Work task | Show, in full, each line of the data that contains "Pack".

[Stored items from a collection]
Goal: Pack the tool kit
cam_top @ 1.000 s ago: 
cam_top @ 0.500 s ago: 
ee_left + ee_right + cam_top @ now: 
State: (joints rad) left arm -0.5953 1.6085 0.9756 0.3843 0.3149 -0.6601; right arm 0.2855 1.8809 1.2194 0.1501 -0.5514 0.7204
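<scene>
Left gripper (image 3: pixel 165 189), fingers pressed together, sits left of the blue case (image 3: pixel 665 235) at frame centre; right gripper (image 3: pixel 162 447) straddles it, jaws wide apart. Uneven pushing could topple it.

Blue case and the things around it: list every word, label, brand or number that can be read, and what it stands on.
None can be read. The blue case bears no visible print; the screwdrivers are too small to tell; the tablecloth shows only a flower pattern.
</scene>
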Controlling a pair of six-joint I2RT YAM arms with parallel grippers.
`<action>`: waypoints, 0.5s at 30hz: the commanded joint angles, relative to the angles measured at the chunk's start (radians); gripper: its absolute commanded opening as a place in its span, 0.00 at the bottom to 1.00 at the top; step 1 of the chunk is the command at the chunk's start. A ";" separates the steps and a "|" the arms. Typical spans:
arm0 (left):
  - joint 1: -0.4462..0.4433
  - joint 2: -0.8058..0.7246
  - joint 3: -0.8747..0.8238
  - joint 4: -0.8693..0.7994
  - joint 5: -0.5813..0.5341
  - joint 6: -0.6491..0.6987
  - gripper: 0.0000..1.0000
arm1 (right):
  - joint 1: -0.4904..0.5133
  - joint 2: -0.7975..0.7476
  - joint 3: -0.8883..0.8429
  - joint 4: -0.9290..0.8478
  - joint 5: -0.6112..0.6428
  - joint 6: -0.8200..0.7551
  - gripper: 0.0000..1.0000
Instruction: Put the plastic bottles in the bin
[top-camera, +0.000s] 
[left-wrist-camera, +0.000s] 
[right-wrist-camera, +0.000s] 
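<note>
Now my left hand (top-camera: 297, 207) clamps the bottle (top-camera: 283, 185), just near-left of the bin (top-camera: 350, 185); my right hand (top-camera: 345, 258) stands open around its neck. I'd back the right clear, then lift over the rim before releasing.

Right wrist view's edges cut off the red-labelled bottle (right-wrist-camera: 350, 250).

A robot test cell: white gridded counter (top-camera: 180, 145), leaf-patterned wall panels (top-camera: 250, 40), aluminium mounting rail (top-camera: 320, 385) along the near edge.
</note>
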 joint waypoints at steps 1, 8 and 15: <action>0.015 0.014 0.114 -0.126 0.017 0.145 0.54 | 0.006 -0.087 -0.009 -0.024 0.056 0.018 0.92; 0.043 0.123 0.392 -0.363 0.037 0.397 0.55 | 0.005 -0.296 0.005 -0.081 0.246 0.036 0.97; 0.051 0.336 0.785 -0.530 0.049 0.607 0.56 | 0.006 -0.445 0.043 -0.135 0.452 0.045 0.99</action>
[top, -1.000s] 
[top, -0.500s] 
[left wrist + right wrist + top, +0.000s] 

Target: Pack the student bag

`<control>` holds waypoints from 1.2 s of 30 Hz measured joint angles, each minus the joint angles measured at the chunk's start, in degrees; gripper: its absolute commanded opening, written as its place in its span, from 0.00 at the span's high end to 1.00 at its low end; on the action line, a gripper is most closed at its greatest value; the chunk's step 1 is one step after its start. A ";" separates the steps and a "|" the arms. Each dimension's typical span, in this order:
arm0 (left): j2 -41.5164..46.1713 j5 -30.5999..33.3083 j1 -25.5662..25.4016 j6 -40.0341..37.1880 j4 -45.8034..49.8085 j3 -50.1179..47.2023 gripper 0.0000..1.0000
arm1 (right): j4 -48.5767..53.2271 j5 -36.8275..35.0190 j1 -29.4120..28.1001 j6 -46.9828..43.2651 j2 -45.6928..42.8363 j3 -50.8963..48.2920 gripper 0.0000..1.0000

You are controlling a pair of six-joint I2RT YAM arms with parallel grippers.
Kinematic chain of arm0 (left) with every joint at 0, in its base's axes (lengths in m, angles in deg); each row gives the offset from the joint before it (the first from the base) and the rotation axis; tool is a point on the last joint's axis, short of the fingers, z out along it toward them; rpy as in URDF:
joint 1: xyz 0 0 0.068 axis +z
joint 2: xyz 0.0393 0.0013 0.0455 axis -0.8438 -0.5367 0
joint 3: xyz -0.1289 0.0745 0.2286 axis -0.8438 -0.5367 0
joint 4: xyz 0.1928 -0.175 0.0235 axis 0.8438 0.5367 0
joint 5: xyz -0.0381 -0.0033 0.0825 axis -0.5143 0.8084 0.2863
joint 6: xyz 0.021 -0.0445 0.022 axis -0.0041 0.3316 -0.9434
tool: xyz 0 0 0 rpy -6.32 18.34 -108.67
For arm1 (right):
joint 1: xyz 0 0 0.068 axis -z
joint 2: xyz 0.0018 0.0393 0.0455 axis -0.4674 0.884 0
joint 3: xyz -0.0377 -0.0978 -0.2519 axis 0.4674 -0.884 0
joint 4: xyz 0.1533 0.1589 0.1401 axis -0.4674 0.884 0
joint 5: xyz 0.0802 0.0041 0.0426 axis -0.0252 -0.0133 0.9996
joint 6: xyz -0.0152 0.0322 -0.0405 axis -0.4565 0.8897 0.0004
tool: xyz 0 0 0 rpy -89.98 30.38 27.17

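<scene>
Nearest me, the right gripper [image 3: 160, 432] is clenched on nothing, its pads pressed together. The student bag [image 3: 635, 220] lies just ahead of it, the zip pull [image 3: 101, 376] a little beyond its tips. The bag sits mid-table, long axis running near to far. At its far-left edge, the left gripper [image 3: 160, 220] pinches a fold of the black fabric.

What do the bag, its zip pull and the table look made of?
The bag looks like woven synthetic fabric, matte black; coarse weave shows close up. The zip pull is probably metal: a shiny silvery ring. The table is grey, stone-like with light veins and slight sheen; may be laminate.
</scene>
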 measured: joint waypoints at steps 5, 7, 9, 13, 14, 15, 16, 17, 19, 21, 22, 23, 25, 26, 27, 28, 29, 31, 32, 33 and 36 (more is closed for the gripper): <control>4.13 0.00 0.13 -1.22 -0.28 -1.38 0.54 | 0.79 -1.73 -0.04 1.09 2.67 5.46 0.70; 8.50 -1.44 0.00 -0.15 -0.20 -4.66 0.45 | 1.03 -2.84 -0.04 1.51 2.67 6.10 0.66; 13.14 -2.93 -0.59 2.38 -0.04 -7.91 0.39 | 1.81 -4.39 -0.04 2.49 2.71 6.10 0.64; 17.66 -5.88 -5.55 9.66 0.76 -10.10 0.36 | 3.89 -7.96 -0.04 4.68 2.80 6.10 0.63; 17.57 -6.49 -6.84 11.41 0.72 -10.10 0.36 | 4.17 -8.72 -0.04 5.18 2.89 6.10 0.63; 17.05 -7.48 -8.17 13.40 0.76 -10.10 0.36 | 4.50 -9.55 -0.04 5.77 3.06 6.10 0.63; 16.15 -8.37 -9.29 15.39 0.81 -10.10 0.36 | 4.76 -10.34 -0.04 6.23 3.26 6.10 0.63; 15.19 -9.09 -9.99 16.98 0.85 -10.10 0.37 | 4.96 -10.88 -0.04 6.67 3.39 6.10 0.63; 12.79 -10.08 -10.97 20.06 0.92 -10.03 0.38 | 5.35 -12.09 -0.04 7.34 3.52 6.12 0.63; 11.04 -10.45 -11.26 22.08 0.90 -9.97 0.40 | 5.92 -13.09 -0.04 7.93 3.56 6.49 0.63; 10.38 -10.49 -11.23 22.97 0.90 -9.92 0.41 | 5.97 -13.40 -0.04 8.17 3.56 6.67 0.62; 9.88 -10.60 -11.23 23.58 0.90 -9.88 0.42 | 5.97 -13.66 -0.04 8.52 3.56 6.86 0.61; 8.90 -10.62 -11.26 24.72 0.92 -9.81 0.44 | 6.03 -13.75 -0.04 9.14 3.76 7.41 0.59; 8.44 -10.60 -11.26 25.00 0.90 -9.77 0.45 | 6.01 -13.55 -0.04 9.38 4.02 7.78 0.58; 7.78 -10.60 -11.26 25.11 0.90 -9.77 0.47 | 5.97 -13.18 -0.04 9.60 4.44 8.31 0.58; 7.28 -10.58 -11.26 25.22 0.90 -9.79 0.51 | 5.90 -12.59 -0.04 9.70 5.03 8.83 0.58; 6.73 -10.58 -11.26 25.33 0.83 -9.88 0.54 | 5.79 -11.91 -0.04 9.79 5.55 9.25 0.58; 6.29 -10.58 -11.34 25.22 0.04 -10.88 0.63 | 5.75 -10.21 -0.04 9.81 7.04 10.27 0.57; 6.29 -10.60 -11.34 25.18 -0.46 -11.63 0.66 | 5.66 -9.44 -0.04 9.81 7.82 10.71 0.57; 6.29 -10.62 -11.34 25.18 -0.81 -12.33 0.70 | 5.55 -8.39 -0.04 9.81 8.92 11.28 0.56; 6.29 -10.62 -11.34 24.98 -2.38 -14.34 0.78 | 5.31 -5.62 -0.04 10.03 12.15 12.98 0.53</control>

Exercise solution |
Goal: Pack the tool kit
Target: Pack the student bag

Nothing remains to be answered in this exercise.